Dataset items
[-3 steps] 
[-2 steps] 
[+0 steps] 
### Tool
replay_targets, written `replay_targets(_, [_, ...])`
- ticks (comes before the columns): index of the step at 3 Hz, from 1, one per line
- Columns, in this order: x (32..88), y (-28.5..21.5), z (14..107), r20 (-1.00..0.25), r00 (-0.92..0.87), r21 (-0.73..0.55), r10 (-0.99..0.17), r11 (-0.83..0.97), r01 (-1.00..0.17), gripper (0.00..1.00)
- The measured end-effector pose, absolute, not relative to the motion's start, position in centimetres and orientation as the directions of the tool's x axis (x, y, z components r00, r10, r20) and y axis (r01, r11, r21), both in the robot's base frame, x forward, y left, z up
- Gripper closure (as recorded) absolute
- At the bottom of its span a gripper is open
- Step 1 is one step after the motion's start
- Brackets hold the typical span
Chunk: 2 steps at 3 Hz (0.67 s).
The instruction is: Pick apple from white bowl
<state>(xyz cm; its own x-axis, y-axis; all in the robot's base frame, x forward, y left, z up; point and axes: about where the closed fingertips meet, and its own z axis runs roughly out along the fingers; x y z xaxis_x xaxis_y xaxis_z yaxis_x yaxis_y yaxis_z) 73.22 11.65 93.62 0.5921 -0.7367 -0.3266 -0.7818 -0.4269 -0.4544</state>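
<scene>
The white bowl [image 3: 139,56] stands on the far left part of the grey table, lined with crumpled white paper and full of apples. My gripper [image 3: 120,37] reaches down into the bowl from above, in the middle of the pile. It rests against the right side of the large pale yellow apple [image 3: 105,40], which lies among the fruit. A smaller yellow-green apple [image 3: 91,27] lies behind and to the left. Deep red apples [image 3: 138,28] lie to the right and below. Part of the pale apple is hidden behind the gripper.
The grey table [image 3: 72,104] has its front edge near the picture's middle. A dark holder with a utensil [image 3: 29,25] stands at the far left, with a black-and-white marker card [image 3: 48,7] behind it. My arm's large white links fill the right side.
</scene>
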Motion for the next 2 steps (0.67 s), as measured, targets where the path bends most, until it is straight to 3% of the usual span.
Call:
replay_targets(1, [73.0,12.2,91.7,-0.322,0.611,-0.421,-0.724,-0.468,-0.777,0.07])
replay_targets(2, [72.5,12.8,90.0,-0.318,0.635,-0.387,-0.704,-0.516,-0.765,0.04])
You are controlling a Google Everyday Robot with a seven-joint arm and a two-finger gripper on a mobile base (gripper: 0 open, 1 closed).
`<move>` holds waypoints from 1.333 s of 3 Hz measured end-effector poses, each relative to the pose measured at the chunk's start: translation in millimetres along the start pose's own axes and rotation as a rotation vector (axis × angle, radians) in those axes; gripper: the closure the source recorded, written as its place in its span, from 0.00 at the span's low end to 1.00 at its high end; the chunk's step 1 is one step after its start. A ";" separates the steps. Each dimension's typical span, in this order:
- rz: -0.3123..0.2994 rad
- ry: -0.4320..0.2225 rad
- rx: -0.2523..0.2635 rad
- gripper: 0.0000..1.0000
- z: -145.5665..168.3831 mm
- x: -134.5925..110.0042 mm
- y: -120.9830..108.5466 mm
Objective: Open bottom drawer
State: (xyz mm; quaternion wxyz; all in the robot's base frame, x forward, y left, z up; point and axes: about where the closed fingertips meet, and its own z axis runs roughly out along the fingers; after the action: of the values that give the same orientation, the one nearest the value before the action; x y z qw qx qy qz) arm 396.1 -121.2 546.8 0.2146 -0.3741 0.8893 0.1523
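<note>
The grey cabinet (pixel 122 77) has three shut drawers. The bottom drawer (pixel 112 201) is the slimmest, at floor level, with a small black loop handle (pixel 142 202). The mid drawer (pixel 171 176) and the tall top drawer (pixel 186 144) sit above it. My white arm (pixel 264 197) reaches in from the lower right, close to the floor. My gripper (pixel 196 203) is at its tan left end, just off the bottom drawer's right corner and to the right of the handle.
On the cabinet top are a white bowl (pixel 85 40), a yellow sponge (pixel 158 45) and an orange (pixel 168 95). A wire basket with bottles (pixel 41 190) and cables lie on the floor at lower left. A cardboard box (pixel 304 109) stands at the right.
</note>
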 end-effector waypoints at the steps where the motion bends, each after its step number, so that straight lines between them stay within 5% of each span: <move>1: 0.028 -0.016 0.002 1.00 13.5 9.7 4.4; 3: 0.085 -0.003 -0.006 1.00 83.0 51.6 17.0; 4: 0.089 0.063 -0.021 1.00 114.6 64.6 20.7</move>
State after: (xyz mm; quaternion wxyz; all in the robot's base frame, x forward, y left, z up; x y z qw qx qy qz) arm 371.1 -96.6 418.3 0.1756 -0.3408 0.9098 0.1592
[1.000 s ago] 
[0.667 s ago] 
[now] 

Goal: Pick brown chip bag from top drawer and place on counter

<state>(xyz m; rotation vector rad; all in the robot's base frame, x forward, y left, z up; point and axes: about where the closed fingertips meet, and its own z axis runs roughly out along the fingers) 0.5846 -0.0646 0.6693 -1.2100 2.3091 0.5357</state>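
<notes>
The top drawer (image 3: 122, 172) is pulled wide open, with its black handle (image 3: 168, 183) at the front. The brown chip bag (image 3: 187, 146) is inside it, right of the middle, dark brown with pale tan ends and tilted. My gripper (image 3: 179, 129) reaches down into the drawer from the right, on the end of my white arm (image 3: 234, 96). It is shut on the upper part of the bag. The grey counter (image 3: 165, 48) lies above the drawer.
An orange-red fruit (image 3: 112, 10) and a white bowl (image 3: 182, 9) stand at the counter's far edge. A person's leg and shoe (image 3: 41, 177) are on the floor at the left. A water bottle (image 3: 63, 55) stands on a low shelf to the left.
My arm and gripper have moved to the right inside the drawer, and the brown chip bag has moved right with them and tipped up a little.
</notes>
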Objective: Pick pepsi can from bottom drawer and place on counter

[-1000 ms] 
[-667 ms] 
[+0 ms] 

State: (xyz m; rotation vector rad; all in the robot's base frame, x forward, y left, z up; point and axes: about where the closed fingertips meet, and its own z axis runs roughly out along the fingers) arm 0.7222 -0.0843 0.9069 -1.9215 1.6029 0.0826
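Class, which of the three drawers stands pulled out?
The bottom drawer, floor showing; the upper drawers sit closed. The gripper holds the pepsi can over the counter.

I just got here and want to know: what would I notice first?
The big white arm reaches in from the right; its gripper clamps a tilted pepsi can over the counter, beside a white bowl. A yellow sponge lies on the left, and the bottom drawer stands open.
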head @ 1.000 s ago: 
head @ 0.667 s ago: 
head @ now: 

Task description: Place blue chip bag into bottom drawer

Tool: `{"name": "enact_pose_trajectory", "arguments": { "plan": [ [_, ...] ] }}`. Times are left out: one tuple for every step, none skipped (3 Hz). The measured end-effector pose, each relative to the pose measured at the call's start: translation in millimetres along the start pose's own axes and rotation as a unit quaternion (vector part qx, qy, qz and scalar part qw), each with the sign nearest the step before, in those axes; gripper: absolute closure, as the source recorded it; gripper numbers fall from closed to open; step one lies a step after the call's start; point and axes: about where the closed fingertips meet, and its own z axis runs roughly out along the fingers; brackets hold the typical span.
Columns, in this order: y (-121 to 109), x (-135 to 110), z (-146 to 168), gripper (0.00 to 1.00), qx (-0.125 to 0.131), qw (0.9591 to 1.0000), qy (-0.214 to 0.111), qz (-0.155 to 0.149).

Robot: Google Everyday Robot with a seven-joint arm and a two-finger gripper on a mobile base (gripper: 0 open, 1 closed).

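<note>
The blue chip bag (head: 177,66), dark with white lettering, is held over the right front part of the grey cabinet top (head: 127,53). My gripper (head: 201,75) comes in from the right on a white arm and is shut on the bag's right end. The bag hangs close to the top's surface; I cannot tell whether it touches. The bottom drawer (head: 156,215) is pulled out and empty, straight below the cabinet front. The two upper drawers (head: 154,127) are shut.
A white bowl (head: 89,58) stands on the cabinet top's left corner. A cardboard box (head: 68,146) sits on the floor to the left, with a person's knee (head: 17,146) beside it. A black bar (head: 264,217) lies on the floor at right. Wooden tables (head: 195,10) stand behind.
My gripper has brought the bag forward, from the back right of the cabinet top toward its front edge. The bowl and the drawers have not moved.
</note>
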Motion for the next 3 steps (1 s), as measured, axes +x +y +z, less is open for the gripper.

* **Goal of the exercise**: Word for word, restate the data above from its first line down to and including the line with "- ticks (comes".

* **Task solution**:
[-3 steps] 
[-2 steps] 
[+0 steps] 
### Tool
replay_targets, written `replay_targets(_, [_, ...])`
- ticks (comes before the columns): index of the step at 3 Hz, from 1, one per line

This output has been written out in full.